Auch auf dem Flur ist viel los. Mehr als 30 Menschen stehen dort. Viele von ihnen haben kurdische Wurzeln. Alle haben sie das Bedürfnis darüber zu sprechen, was passiert ist, für das Unfassbare Worte finden. "Wir kennen uns alle, wir wollen Momo und seine Familie unterstützen", sagt ein Freund von ihm.
Auch Muhammeds B.s Vater, Mahmut, ist da. Er kam einst als Gastarbeiter aus Ostanatolien nach Deutschland. Mahmut sitzt auf der Fensterbank vor dem Krankenhauszimmer. "Mein Sohn hat nur überlebt, weil er sich auf den Boden geworfen hat, erzählt er. "Andere sind auf ihn gefallen, das hat ihn wahrscheinlich gerettet. Es ist alles so schrecklich."

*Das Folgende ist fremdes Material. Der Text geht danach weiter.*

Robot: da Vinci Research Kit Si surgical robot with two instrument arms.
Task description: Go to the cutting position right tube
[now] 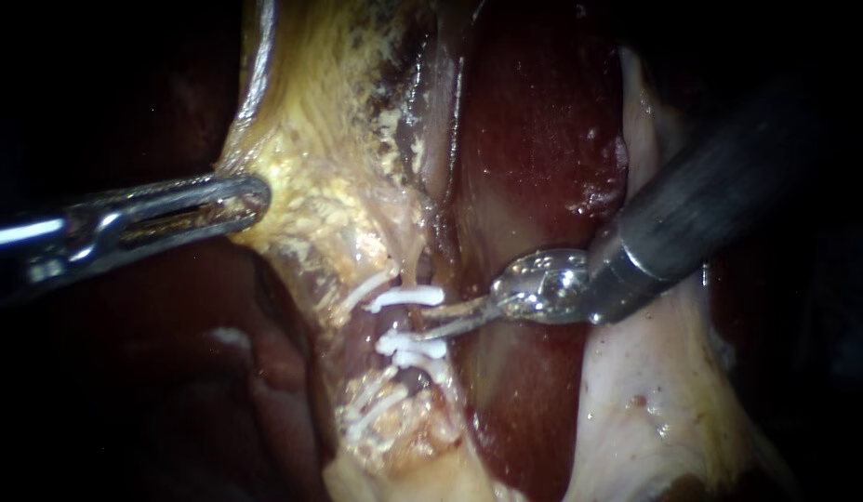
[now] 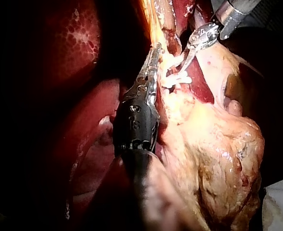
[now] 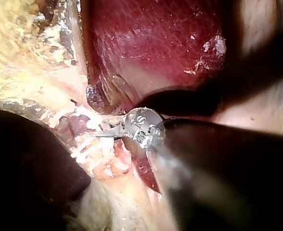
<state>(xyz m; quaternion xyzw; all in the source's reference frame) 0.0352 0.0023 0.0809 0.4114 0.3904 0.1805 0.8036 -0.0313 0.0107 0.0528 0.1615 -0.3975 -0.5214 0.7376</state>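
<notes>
A thin tube (image 1: 416,321) runs between two white clips, the upper clip (image 1: 408,297) and the lower clip (image 1: 413,346), on yellowish fatty tissue. My right instrument (image 1: 434,321) comes in from the upper right. Its two slim blades stand slightly open, their tips at the tube between these clips. The same blades (image 3: 100,132) show in the right wrist view, reaching the white clips (image 3: 91,122). My left instrument (image 1: 259,200) comes in from the left, its long jaws shut on the edge of the gallbladder (image 1: 329,186), which is drawn taut leftward. In the left wrist view these jaws (image 2: 154,50) lie along the yellow tissue.
Dark red liver (image 1: 534,121) lies behind and above the blades. Pale tissue (image 1: 655,400) spreads under the right shaft. More white clips (image 1: 376,409) sit lower on the fatty strip. A white cloth (image 2: 280,207) shows beside the gallbladder in the left wrist view.
</notes>
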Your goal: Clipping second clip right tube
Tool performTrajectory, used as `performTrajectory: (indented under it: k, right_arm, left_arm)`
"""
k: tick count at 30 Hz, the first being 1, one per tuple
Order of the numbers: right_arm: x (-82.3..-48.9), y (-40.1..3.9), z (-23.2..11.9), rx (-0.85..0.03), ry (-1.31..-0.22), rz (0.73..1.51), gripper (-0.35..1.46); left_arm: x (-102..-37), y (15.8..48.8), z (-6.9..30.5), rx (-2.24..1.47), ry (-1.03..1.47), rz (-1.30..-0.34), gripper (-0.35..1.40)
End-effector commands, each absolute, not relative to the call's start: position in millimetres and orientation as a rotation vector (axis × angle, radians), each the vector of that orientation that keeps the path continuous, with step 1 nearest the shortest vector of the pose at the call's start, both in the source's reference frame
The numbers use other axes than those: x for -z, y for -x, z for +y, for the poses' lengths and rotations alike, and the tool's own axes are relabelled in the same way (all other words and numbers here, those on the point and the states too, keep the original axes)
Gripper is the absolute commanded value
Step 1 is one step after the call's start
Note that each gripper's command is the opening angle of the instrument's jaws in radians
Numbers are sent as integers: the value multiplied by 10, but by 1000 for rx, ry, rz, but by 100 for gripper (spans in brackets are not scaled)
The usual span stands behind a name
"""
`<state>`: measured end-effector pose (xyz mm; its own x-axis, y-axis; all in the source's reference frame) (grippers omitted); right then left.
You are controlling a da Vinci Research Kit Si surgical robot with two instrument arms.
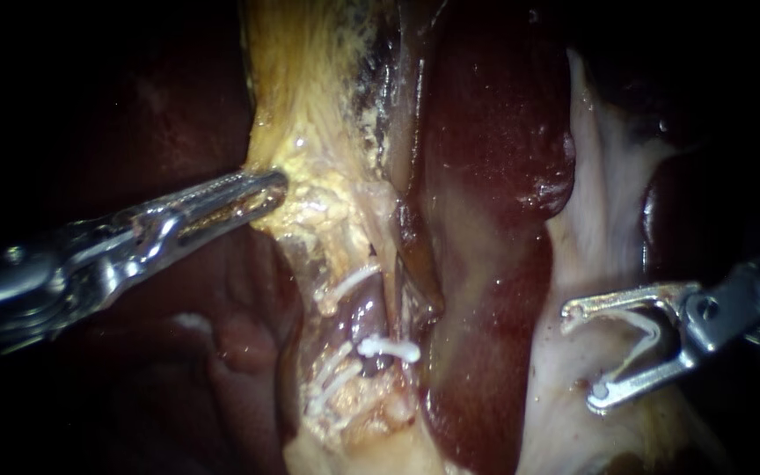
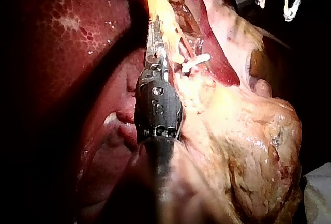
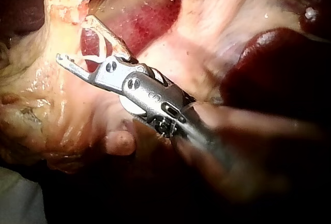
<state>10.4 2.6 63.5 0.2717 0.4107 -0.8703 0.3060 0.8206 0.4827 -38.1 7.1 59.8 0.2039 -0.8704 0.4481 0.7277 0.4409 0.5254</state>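
Endoscope view, so: left instrument (image 1: 270, 186) at centre left looks clamped on the yellow tissue (image 1: 310, 145), right instrument (image 1: 582, 359) at lower right holds a spread white clip (image 1: 648, 330) in wide jaws, well apart from the right tube (image 1: 364, 318) mid-frame, which wears a seated clip (image 1: 389, 349).

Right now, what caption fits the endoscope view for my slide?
Right tool holds a white clip in wide jaws, apart from the clipped tube; left tool meets yellow tissue.
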Motion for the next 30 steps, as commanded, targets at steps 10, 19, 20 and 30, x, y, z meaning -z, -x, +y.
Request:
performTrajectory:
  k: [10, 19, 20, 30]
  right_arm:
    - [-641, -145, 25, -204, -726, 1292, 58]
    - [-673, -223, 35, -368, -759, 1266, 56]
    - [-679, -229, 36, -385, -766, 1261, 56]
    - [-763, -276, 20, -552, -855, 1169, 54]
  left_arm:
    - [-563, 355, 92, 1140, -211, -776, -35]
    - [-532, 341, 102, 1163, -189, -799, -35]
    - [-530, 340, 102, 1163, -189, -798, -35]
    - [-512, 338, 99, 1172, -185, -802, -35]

Die Nachbarin sagt: "Ich habe Angst"
Unter der Tat, dem wahnsinnigen Furor gegen vermeintliche Migranten, leiden auch sehr viele Menschen, die in der Nacht zum Donnerstag nicht vor den Lauf seiner Pistole geraten sind. Nicht nur in Hanau, aber dort besonders. Vier Häuser neben dem Reihenhaus, in dem Tobias Rathjen und seine Mutter am Donnerstagmorgen tot aufgefunden wurden, wohnt eine Familie mit pakistanischen Wurzeln. Beide haben seit vielen Jahren die deutsche Staatsbürgerschaft und sich eine Existenz aufgebaut, ein kleines Taxiunternehmen. Ihren Namen wollen sie nicht veröffentlicht sehen. "Ich habe Angst", sagt die Frau.
Im vergangenen Sommer ist das Paar in das Reihenhaus nach Kesselstadt gezogen. Eigentlich eine Siedlung, in der Menschen aus vielen Nationen gut und friedlich zusammenleben, so glaubten sie. Aber mit dem Vater von Tobias Rathjen habe es sofort Unstimmigkeiten gegeben, berichten die beiden. Er sei unfreundlich gewesen, habe sich bei anderen Nachbarn beklagt, dass schon wieder Menschen fremdländischen Aussehens in die Nachbarschaft zögen.
Auch Tobias Rathjen hätten sie hin und wieder gesehen, erzählt das Paar. Zuletzt am Mittwochabend, nur wenige Stunden vor der Tat. Rathjen habe das Haus verlassen, offenbar um Zigaretten zu kaufen. Er sei leicht bekleidet gewesen, nur mit Shorts und T-Shirt. Im Februar.
Später am Abend muss Rathjen in seinen schwarzen BMW gestiegen sein, der oft vor den Garagen der Reihenhäuser stand, um Menschen zu töten. Das Nachbars-Ehepaar bekam mit, wie die Polizei um 3 Uhr morgens die Haustür der Familie Rathjen sprengte und später den Vater von Tobias Rathjen abführte.
Seitdem kommen die Nachbarn nicht mehr zur Ruhe. Die Angst werde sie noch lange begleiten, sagt das Paar. "Ich denke immer darüber nach, was passiert wäre, wenn er nicht in den Shishabars auf andere Menschen geschossen hätte, sondern hier bei uns", sagt die Ehefrau. "Er hätte nur klingeln müssen, er war ja unser Nachbar. Ich hätte ihm dann selbstverständlich die Tür aufgemacht."